• PROBLEM TO WORK ON:
In the listing below, find each line that holds "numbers" and list it.

─── PROVIDED MATERIAL ───

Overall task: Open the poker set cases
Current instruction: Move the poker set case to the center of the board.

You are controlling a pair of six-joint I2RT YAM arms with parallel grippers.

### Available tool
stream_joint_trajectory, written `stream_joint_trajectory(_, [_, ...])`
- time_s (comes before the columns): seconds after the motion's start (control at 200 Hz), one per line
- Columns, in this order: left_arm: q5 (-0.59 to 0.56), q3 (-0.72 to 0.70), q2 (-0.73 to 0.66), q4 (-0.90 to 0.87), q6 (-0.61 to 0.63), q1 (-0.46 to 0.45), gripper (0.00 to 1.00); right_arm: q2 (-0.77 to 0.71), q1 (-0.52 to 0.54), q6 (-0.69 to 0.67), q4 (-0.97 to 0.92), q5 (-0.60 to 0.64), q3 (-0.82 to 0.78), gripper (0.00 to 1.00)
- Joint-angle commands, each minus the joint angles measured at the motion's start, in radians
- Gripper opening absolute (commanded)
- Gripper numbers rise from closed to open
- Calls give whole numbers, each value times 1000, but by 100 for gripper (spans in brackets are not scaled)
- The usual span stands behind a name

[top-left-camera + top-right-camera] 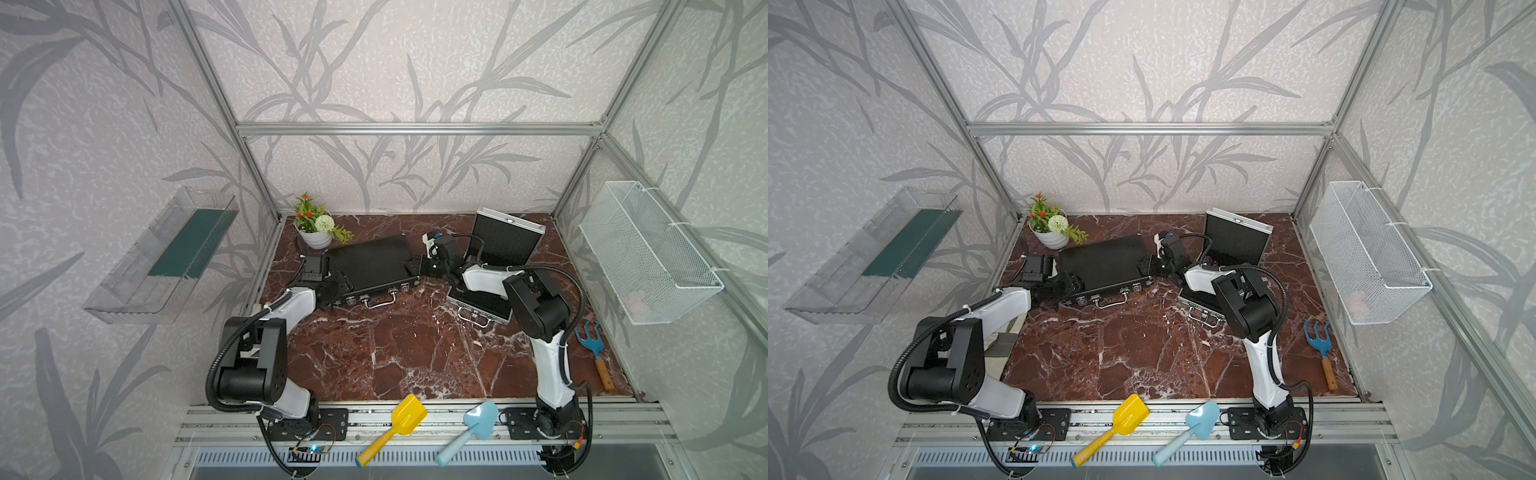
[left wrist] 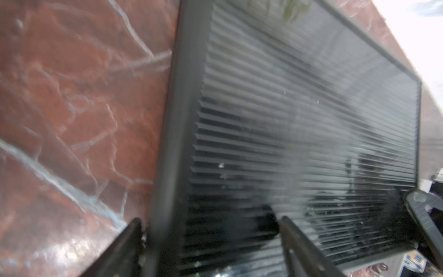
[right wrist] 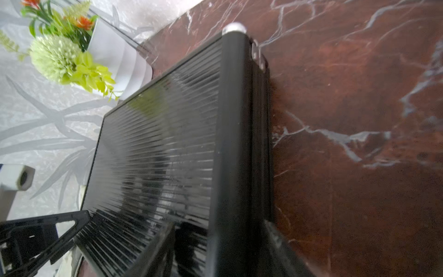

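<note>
The black case (image 1: 370, 262) lies shut toward the back of the bench (image 1: 395, 353), just beside a flower pot (image 1: 318, 239). The left jaws stand apart, astride its left end. The right jaws pinch the rim at its right end. The silver case (image 1: 505, 241) sits to its right, lid raised.

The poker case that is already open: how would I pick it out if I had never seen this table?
Find the red-brown marble tabletop and look to its far corner, on the side where the white wire basket hangs. There sits the small silver aluminium case, its lid raised to show black lining. Its neighbour, the larger ribbed black case, lies flat with its lid down.
</note>
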Motion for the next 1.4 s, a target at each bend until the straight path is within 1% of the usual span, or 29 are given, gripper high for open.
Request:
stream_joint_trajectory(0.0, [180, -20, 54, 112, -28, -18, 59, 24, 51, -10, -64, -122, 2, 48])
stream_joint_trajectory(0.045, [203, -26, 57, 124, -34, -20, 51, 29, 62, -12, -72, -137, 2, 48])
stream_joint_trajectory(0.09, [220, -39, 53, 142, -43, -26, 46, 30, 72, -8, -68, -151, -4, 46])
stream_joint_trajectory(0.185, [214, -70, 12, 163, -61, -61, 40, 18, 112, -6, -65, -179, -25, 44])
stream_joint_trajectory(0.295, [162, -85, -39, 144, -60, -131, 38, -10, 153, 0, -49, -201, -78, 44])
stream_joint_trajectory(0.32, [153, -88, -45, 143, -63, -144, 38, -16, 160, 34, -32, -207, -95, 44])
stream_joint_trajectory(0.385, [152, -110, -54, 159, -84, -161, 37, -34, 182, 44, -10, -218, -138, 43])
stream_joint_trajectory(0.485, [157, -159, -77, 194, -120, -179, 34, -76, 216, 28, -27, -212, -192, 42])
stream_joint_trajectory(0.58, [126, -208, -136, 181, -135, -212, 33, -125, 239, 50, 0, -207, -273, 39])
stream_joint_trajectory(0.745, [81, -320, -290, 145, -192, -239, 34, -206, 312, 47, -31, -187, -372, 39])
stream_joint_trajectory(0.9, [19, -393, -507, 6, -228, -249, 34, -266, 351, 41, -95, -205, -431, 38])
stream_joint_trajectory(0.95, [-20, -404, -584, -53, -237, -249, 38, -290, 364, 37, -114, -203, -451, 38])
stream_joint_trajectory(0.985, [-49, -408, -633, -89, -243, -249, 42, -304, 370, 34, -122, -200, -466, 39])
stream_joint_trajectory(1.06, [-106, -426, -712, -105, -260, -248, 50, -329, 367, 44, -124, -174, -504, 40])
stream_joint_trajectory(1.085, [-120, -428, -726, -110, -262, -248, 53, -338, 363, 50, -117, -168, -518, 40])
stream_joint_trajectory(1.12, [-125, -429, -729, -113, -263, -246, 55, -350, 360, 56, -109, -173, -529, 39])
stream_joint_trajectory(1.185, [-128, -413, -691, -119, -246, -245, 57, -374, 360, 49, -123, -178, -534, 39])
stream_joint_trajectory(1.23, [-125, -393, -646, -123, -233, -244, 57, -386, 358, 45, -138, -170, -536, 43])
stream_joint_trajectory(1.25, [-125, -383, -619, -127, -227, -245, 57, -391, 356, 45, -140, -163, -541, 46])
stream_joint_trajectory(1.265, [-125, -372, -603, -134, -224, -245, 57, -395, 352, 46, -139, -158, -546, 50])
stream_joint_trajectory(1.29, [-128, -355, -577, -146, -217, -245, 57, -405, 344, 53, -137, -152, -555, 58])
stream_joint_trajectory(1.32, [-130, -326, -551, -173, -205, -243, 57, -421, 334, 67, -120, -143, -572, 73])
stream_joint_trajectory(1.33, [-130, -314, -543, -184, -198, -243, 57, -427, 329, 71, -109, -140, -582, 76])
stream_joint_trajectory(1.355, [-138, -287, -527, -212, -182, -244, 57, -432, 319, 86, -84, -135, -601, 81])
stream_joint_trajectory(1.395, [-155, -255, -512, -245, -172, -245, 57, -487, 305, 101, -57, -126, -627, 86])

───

• RESPONSE TO THIS EXERCISE:
- Gripper numbers rise from closed to open
- Calls give whole numbers, each value times 1000, but by 100 for gripper (spans in brackets are not scaled)

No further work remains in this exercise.